DARPA, the US Defense Advanced Research Projects Agency, is now working on developing a magnet-driven silent water propulsion system – the magnetohydrodynamic (MHD) drive. The primary reason is to develop silent military naval craft. Imagine a nuclear submarine with an MHD drive, without moving parts, that can slice through the water silently. No moving parts also means much less maintenance (a bonus I can attest to, owning a fully electric vehicle).

But don’t be distracted by the obvious military application – if DARPA research leads to a successful MHD drive there are implications beyond the military, and there are a lot of interesting elements to this story. Let’s start, however, with the technology itself. How does the MHD work?

The drive was first imagined in the 1960s. That’s generic technology lesson #1 – technology often has deeper roots than you imagine, because development often takes a lot longer than initial hype would suggest. In 1992 Japan built the Yamato-1, a prototype ship with an MHD drive that worked. It was an important proof of concept, but was not practical. Even over 30 years later, we are not there yet. The drive works through powerful magnetic fields, which are place at right angles to an electrical current, producing a Lorentz force. This is a force produced on a particle moving through both an electrical and magnetic field, at right angles to both. Salt water contains charged particles which would feel this Lorentz force. Therefore, if arranged properly, the magnetic and electrical fields could push water toward the back of the ship, providing propulsion.

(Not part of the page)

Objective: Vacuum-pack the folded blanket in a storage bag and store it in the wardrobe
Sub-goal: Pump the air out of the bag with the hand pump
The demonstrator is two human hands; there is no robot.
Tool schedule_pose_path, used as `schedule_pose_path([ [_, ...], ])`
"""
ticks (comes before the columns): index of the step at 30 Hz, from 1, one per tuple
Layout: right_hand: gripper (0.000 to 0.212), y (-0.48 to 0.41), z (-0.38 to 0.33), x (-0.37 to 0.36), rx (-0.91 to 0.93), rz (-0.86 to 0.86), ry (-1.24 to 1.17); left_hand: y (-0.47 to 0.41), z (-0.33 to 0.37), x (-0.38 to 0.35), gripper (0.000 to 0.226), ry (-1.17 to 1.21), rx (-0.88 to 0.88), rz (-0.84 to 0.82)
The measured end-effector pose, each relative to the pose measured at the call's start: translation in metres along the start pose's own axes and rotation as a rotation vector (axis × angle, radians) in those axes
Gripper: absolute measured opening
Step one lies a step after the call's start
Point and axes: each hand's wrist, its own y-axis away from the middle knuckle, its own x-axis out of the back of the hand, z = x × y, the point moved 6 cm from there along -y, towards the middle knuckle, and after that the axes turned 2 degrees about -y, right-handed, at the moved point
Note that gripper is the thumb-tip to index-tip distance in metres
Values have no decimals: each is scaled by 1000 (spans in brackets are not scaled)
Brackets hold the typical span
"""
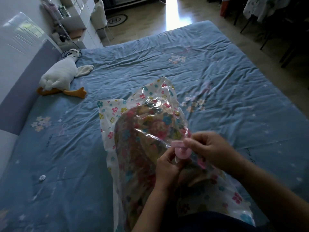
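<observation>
A clear storage bag (133,131) printed with small coloured flowers lies on the blue bed in front of me, puffed up around the folded blanket (150,128) inside it. On the bag's near part sits a round pink valve (181,152). My left hand (168,168) pinches the bag plastic just below and left of the valve. My right hand (210,148) pinches the valve's pink cap from the right. The near end of the bag is hidden behind my forearms.
The blue flowered bedsheet (217,81) spreads all around the bag. A white goose plush (60,76) lies at the left by the grey headboard (25,84). A small white round piece (42,177) lies on the sheet at lower left. White shelves and a chair stand beyond the bed.
</observation>
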Motion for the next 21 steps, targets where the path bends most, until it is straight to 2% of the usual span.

Sounds pretty straight forward, so what’s the holdup? Well, there are several. The most important aspect of the Yamato-1 is that is provided great research into all the technical hurdles for this technology. The first is that the MHD drive is horribly energy inefficient, which means it was very expensive to operate. What was mainly needed to improve efficiency was more powerful and more efficient magnets. Here we get to generic technology lesson #2 – basic technology developed for one application may have other or even greater utility for other applications. In this case the MHD is partly benefiting from the fusion energy industry, which requires powerful efficient magnets. We can take those same magnet innovations and apply them to MHD drives, making them energy and cost effective.

But there is still one major and one minor problem remaining. The major problem is the electrodes and electronics necessary to generate the electrical current. Electronics and salt water don’t mix – the salt water is highly corrosive, more so when exposed to magnetic fields and electrical current. We therefore need to develop highly corrosive-resistant electrodes. Fortunately, such development is already underway in the battery industry, that also needs robust electrodes. Apparently we are not there yet when it comes to MHD, and that will be a major focus of DARPA research.

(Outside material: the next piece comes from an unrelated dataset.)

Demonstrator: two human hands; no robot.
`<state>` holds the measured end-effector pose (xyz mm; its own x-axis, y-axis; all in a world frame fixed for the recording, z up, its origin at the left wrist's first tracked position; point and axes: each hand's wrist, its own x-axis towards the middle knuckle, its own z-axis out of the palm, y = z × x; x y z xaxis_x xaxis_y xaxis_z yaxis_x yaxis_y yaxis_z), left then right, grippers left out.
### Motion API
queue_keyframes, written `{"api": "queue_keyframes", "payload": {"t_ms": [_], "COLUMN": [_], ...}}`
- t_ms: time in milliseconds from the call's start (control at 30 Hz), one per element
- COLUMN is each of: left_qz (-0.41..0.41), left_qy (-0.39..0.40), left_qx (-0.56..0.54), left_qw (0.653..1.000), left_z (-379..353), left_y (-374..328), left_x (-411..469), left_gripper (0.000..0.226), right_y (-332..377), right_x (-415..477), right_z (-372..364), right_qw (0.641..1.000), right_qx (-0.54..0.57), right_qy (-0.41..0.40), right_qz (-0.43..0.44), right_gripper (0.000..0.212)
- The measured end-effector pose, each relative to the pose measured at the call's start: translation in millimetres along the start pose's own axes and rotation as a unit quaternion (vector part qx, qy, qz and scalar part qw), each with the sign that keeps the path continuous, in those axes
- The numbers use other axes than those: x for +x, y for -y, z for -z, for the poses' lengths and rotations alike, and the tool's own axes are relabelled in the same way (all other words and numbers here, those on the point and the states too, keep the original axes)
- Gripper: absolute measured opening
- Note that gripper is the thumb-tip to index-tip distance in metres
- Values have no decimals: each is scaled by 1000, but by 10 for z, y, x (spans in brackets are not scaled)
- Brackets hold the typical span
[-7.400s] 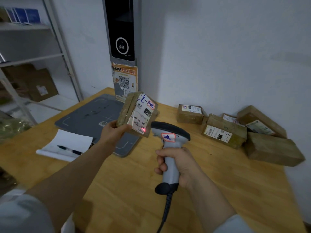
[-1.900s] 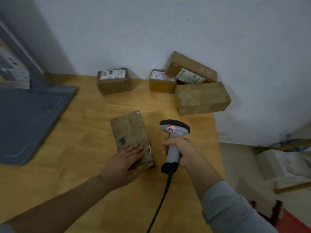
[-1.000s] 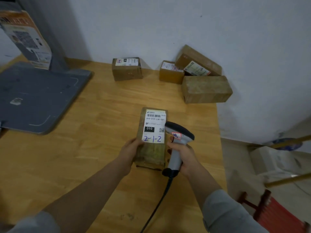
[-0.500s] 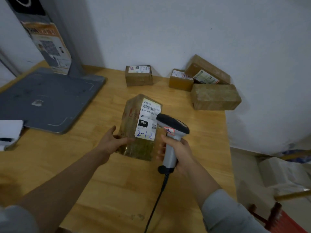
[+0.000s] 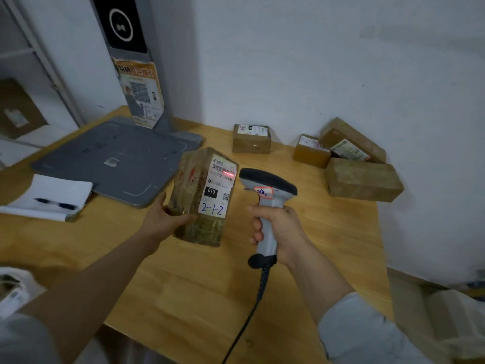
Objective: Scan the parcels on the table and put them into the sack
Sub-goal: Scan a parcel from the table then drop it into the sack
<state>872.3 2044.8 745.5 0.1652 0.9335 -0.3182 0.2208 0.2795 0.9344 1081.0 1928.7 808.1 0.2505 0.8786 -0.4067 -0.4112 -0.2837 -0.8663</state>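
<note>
While the bare left forearm reaches in from the lower left, the left hand [image 5: 168, 222] cups the lower left side of a brown parcel [image 5: 194, 195], thumb raised along its edge and fingers tucked behind it. From the lower right comes the grey-sleeved right arm. The right hand [image 5: 282, 227] is wrapped firmly round the grip of a grey corded scanner [image 5: 267, 183], whose head points at the parcel. Standing on end and tilted, the parcel is over the middle of the wooden surface [image 5: 183, 285]. Its white label [image 5: 219, 190] shows a barcode, "010" and a handwritten "2-1-2", and a red line of light crosses the barcode. Four other parcels [image 5: 363, 179] lie by the far wall.
</note>
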Motion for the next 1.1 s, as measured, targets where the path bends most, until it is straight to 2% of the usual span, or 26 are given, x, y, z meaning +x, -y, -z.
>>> {"api": "queue_keyframes", "payload": {"t_ms": [133, 267, 733, 900, 1000, 1033, 1100], "left_qz": [-20, -31, -24, 9, 24, 26, 21], "left_qy": [-16, -34, -76, -88, -87, -87, -94], "left_qx": [-16, -24, -65, -157, -211, -224, -238], "left_qw": [1000, 999, 995, 984, 973, 970, 967], "left_z": [156, 271, 652, 882, 1107, 1182, 1310], "left_y": [-6, -26, 88, 86, 84, 84, 95], "left_x": [-57, -138, -188, -328, -521, -604, -768], "left_gripper": [94, 85, 103, 98, 115, 114, 88], "right_y": [11, 21, -19, -146, -311, -376, -500], "right_x": [-31, -55, -49, 47, 88, 86, 67], "right_z": [-200, -359, -700, -841, -1023, -1107, -1298], "right_qw": [1000, 999, 997, 997, 995, 994, 990], "right_qx": [-7, -14, -27, -54, -61, -54, -39], "right_qy": [13, 26, 70, 50, 65, 80, 119], "right_qz": [9, 13, 9, 3, -34, -46, -62], "right_gripper": [21, 23, 20, 25, 32, 32, 40]}}
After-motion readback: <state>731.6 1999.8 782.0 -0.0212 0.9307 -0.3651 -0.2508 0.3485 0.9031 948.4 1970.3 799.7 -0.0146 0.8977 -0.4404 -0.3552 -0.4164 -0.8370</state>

There is also the minor problem of the electrodes electrolyzing the salt water, creating bubbles of hydrogen and oxygen. This reduces the efficiency of the system – not a deal-killer, but it would be nice to reduce this effect. I immediately wondered if the created gases can be captured somehow, both solving the problem and making green hydrogen from the shipping industry. In any case, that’s problem #2 for DARPA to solve.

If all goes well, we are probably 10-20 years (or more) still away from working MHD drives on ships. Probably the military applications will come first. I hope they don’t hog the technology, which they might in order to maintain their military technological dominance, but the civilian applications can be huge. The noise generated by shipping has massive negative consequences on marine life, especially whales and other cetaceans who rely on long distance sound to communicate with each other, to navigate, and to migrate. Propellers churning up water is also an ecological problem. If it ever becomes cost effective enough, a working MHD drive could revolutionize ocean travel and shipping. Electrifying ocean propulsion could also help reduce GHG emissions.

Plus, there might be other downstream benefits from the DARPA research. Those robust corrosion resistant electrodes will likely have many applications. It may feed back into battery technology. It may also lead to better electrodes for a brain-machine interface. This reminds me of the book and TV series Connections, by James Burke. This is a brilliant series I have not seen in a while and should probably watch again. It traces long chains of technological developments, from one application to the next, showing how extensively technologies cross-fertilize. A need in one area leads to an advance that makes a completely different application feasible – and so on and so on. I guess that’s generic technology lesson #3.

DARPA has a solid history of accelerating specific technologies in order to bring new industries to fruition more quickly. Hopefully they will be successful here as well. The downstream benefits of an MHD drive could be significant, with spin-off benefits to many industries.